Don't forget to factor in the rounding of the earth.  :P

Have you taken linear algebra yet? Because I'm pretty sure the answer to your question involves lots of matrix and vector math.


Wikipedia on projections

Edit:
Perhaps this is a better link:
OpenGL projection matrix
No, I haven't taken linear algebra... though I think at this point I really may want to.

So if I gather what they're saying in the OpenGL link correctly, they're assuming a certain point behind the screen is the viewing point, and then they're using the similar triangles rule to figure out where a given coordinate point should appear on the screen?

That's about the end of where my comprehension of that is really, if that's even right. Which is a shame because I really want to understand this stuff better.

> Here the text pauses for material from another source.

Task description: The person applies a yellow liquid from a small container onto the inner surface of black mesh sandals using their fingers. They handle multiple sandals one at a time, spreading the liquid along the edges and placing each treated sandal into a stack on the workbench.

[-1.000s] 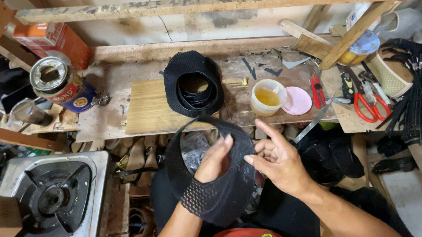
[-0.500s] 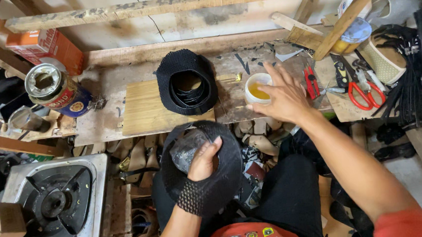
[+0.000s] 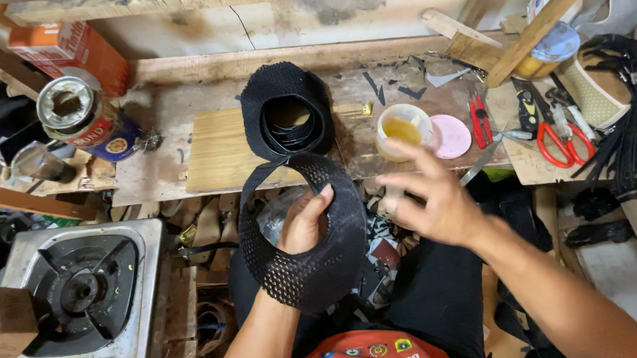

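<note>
A black perforated mesh piece (image 3: 304, 262), curved into a hood-like loop, stands upright over the lap, while a small white cup (image 3: 401, 131) of yellow glue sits on the workbench.

The curved piece (image 3: 315, 265) around the left hand (image 3: 305, 222) was matt black mesh cloth, perforated and rough. The workbench (image 3: 186, 109) was bare, scuffed wood, with a smoother pale board (image 3: 220, 151) on it. The tin can (image 3: 79, 118) shone as glossy metal. The small cup (image 3: 402, 129) looked like translucent plastic, its pink lid (image 3: 451, 136) smooth.
</note>
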The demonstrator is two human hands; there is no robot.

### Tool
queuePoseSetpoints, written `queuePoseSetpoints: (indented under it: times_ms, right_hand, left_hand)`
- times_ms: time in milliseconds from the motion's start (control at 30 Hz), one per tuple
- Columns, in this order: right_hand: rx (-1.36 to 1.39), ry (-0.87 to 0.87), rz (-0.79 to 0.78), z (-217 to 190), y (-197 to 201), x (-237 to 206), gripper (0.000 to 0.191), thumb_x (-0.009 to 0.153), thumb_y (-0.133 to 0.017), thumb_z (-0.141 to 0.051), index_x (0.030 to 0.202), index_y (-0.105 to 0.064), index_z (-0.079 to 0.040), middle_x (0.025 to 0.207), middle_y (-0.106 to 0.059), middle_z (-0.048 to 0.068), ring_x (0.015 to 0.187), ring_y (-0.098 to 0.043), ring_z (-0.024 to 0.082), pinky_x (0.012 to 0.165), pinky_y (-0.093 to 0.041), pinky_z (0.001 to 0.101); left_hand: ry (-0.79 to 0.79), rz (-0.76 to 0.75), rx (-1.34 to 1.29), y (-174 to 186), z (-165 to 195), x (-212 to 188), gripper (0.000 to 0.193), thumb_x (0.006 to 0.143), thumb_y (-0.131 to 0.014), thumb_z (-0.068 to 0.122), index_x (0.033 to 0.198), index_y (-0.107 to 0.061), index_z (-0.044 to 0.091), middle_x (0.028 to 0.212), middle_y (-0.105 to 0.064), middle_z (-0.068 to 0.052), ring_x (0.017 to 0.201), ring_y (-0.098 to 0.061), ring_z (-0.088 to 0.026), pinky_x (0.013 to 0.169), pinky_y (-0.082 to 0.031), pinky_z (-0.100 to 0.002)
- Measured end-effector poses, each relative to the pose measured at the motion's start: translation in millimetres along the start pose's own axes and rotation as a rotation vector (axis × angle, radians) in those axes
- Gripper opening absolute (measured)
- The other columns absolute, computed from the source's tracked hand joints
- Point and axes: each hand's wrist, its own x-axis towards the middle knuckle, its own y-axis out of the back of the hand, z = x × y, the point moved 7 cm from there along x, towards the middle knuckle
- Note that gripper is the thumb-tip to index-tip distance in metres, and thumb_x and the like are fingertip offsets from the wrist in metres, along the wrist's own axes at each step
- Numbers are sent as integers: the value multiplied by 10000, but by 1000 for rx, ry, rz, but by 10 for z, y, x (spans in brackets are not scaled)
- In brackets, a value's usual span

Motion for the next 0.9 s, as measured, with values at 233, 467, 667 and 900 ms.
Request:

Does it have to do with how you're centering it? Like, if you want the gaps between boxes to be even then they need to be even on the opposite side too.
Basically there's this property of spacial geometry where any and all lines that are parallel in real space will appear to be approaching the same point when viewed. This point being what they call a vanishing point. It's sort of a cheap hack honestly, but it allows us to create the illusion of a 3D landscape pretty effectively. What I'm talking about here is that the spacing between the boxes shown there seems pretty even at first glance, but anyone with some grasp of spaces can tell that in the 3D space depicted the boxes are spaced out in a very uneven way indeed.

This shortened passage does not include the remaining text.